Importing files to a FHIR Data Store - Amazon HealthLake

Importing files to a FHIR Data Store

After your FHIR Data Store has been created, you can import files from an Amazon Simple Storage Service (Amazon S3) bucket. You can use the console to create and manage import jobs, or use the import APIs. Amazon HealthLake accepts input files in newline delimited JSON (.ndjson) format, where each line consists of a valid FHIR resource. The APIs start, describe, and list ongoing import jobs. A customer-owned or AWS-owned KMS key is required for encryption of the Amazon S3 bucket for all import jobs. To learn more about creating and using a KMS Keys, see Creating keys in the AWS Key Management Service developer guide.

Only one import or export job can run at time for an active Data Store. However, users can create, read, update, or delete FHIR resources while an import job is in progress.

For each import job, a manifest.json file is generated. This file describes both successes and and failures of an import job. Users can programmatically navigate to these files. They are organized into two folders named SUCCESS and FAILURE. An output file may contain sensitive information, and therefore users must provide both an output Amazon S3 bucket and a AWS KMS key for encryption.

The following is an example of the output manifest.json file.

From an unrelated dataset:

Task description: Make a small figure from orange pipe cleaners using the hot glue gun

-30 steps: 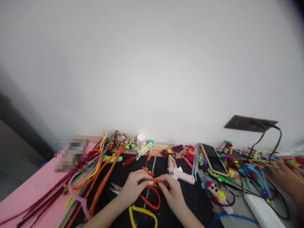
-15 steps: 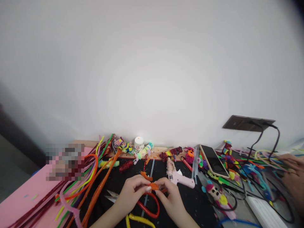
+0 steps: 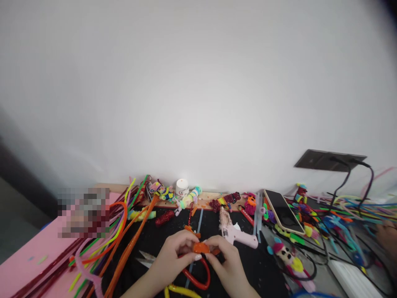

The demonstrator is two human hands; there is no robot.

It is recommended users use this file as the first step of troubleshooting a failed import job because it provides details on each file and what caused the import job to fail.

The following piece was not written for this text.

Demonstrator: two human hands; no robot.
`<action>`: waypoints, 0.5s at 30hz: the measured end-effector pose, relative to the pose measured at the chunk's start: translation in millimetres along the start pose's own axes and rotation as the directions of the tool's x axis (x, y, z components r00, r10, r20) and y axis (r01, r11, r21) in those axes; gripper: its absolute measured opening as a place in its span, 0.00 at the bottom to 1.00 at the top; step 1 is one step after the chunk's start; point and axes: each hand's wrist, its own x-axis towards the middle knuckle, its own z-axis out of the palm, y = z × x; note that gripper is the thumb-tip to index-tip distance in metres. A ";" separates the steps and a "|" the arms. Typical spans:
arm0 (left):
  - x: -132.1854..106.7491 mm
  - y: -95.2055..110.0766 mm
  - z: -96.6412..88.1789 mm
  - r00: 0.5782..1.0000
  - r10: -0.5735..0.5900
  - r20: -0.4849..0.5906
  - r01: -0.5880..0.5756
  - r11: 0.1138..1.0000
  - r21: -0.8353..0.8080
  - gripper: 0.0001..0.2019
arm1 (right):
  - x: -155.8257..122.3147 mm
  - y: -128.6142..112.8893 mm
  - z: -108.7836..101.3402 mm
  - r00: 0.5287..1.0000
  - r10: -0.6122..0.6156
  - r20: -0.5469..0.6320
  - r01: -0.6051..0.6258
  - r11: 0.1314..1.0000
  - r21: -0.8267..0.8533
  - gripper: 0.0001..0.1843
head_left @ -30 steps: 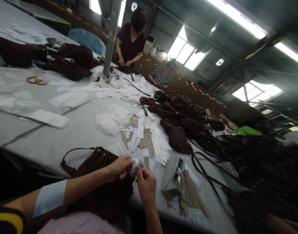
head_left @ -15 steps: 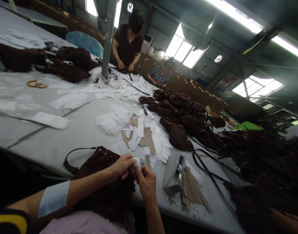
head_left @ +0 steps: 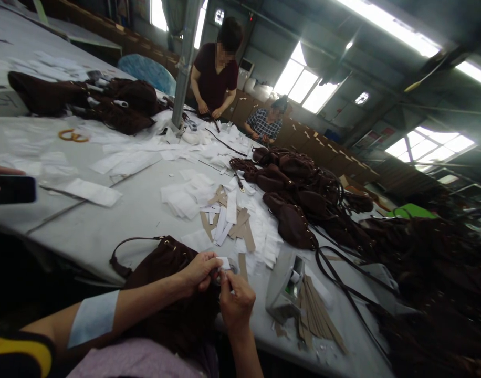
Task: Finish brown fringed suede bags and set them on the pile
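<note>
Just above the table's front edge, my left hand [head_left: 204, 270] and my right hand [head_left: 236, 296] meet at a small white piece [head_left: 223, 263], paper or tissue by its look. The left fingers pinch its left side; the right thumb and fingertips press at its lower edge. Something greyish and clear shows behind it, too small to name. Under my forearms a dark brown handbag [head_left: 161, 262] with a thin handle lies partly over the edge, its lower part hidden by my arms. A light blue patch [head_left: 94, 318] is stuck to my left forearm.
A grey tape dispenser [head_left: 283, 286] and fanned brown card strips [head_left: 317, 310] stand right of my hands. Brown handbags [head_left: 291, 223] are heaped beyond. White sheets [head_left: 185, 194] litter the table [head_left: 134, 220]. Another person's hand holds a phone [head_left: 14, 189] at left; two people work across.
The view has shifted slightly, so things sit farther right. A hand with a phone has come in at the left. The white piece is tilted flatter between my fingers.
</note>
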 end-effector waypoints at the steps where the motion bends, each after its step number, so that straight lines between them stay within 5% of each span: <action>1: 0.9 -0.8 -0.6 1.000 0.004 -0.001 -0.004 1.000 -0.008 0.13 | 0.6 -0.9 -0.3 0.998 0.050 0.034 -0.052 0.997 0.060 0.15; 9: 2.7 -3.4 0.7 0.999 0.030 -0.022 -0.030 0.999 0.015 0.15 | 3.5 2.5 -0.9 0.914 0.356 0.193 -0.399 0.877 0.269 0.14; 15: 6.7 -7.4 0.7 0.999 0.023 -0.028 -0.023 1.000 0.015 0.15 | -1.0 -1.1 4.0 0.962 0.267 0.059 -0.272 0.955 0.120 0.14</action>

{ "inputDataConfig": { "s3Uri": "s3://inputS3Bucket/healthlake-input/invalidInput/" }, "outputDataConfig": { "s3Uri": "s3://outputS3Bucket/32839038a2f47f17c2fe0f53f0c3a0ba-FHIR_IMPORT-19dd7bb7bcc8ee12a09bf6d322744a3d/", "encryptionKeyID": "arn:aws:kms:us-west-2:123456789012:key/fbbbfee3-20b3-42a5-a99d-c48c655ed545" }, "successOutput": { "successOutputS3Uri": "s3://outputS3Bucket/32839038a2f47f17c2fe0f53f0c3a0ba-FHIR_IMPORT-19dd7bb7bcc8ee12a09bf6d322744a3d/SUCCESS/" }, "failureOutput": { "failureOutputS3Uri": "s3://outputS3Bucket/32839038a2f47f17c2fe0f53f0c3a0ba-FHIR_IMPORT-19dd7bb7bcc8ee12a09bf6d322744a3d/FAILURE/" }, "numberOfScannedFiles": 1, "numberOfFilesImported": 1, "sizeOfScannedFilesInMB": 0.023627, "sizeOfDataImportedSuccessfullyInMB": 0.011232, "numberOfResourcesScanned": 9, "numberOfResourcesImportedSuccessfully": 4, "numberOfResourcesWithCustomerError": 5, "numberOfResourcesWithServerError": 0 }

Performing an import

You can start an import job using either the Amazon HealthLake console or the Amazon HealthLake import API, start-fhir-import-job API.

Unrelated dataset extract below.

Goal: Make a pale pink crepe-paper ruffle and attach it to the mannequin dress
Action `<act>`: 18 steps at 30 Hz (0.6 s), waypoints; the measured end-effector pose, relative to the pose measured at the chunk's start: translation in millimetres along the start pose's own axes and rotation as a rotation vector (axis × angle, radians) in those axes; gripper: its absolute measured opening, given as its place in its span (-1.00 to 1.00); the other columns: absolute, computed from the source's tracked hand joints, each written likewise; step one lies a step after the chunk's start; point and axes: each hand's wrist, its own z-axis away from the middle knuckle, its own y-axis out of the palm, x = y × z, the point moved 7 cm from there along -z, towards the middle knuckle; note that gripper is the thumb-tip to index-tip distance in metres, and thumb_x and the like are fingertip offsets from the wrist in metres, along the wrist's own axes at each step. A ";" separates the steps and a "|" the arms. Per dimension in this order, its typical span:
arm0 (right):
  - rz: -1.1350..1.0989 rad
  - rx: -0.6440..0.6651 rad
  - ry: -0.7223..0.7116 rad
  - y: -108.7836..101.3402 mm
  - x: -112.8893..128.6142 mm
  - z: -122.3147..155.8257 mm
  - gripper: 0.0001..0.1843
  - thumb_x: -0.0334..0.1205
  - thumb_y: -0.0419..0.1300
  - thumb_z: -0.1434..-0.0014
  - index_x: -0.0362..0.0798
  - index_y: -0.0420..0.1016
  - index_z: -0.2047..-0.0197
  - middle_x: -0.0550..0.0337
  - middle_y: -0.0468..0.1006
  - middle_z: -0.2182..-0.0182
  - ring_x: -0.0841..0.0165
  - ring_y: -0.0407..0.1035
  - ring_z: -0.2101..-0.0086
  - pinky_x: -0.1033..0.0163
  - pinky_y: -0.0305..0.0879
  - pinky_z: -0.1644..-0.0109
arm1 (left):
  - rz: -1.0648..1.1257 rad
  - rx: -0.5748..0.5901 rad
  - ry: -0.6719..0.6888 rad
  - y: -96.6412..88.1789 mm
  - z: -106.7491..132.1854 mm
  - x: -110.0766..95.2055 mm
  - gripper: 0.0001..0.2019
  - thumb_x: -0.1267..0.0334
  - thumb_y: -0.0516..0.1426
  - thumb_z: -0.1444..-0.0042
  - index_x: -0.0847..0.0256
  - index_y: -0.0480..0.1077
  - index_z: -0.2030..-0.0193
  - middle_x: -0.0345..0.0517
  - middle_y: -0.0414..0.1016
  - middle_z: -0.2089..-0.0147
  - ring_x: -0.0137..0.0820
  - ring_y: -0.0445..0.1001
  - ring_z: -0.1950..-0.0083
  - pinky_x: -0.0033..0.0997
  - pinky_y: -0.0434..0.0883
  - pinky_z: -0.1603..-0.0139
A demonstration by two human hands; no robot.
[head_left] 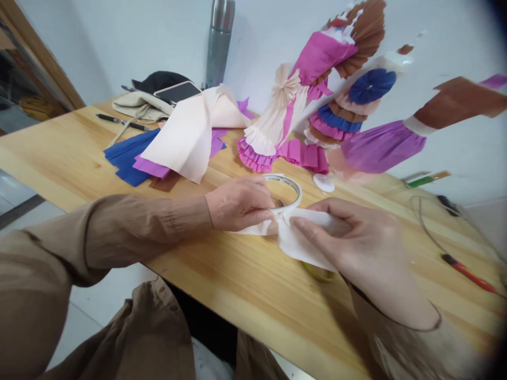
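Observation:
A white crepe paper strip (303, 250) stretches between my two hands above the table. My left hand (242, 203) is closed, its thumb and fingers pressing on the gathered part of the strip. Pinched between the thumb and fingers of my right hand (366, 245) is the strip's wider, loose part. Right beside my left fingers a roll of tape (295, 194) stands tilted, its ring partly hidden by that hand. Whether the left fingers also grip the roll, I cannot tell. Below the strip, a yellowish ring (319, 273) lies partly covered on the wood.
Crepe paper dresses (261, 124) lean against the wall at the back. Sheets of crepe paper (182, 134), a phone (178, 92), a pen (122, 122) and a flask (220, 45) are at the back left. Red-handled pliers or a similar tool (469, 273) lie at the right.

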 end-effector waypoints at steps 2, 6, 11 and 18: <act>-0.009 -0.017 -0.003 0.2 0.6 0.8 -0.78 -0.05 0.29 -0.08 0.01 0.51 0.48 0.24 0.50 0.61 0.40 0.31 0.61 0.28 0.17 0.57 | -0.014 -0.009 0.005 -1.0 -0.1 -1.5 -0.65 0.22 -0.08 -0.29 0.18 0.17 0.55 -0.13 0.33 0.53 -0.39 0.23 0.38 -0.31 0.33 0.17; -0.059 -0.036 0.020 2.9 1.6 2.5 -0.83 -0.11 0.29 -0.10 0.02 0.53 0.46 0.22 0.57 0.56 0.39 0.36 0.60 0.27 0.21 0.54 | -0.009 -0.023 0.014 -0.7 0.1 -2.6 -0.67 0.24 -0.06 -0.28 0.18 0.16 0.55 -0.14 0.32 0.52 -0.39 0.26 0.35 -0.32 0.33 0.16; -0.084 -0.028 -0.102 6.1 14.6 5.3 -0.86 -0.19 0.27 -0.13 0.03 0.52 0.46 0.22 0.59 0.53 0.39 0.40 0.55 0.26 0.28 0.45 | 0.036 -0.020 0.006 1.4 -0.1 0.3 -0.66 0.25 -0.05 -0.25 0.17 0.08 0.57 -0.22 0.19 0.57 -0.43 0.15 0.43 -0.31 0.32 0.15; -0.109 -0.019 -0.043 6.1 6.5 3.6 -0.86 -0.15 0.25 -0.13 0.04 0.52 0.44 0.23 0.57 0.54 0.38 0.37 0.57 0.26 0.21 0.52 | 0.046 0.018 -0.033 0.7 -0.6 -1.1 -0.66 0.22 -0.07 -0.26 0.16 0.08 0.56 -0.18 0.25 0.53 -0.42 0.20 0.38 -0.29 0.32 0.14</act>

Importing files using the APIs

Prerequisites

When you use the Amazon HealthLake APIs, you must first create an AWS Identity and Access Management (IAM) policy and attach it to an IAM role. To learn more about IAM roles and trust policies, see IAM Policies and Permissions. Customers must also use a KMS key for encryption. To learn more about using KMS Keys, see Amazon Key Management Service.

To import files (API)

  1. Upload your data into an Amazon S3 bucket.

  2. To start a new import job, use the start-FHIR-import-job operation. When you start the job, tell HealthLake the name of the Amazon S3 bucket that contains the input files, the KMS key you wish to use for encryption, and the output data configuration.

  3. To learn more about a FHIR import job, use the describe-fhir-import-job operation to get the job's ID, ARN, name, start time, end time, and current status. Use list-fhir-import-job to show all import jobs and their statuses.

Importing files using the console

To import files (console)

  1. Upload your data into an Amazon S3 bucket.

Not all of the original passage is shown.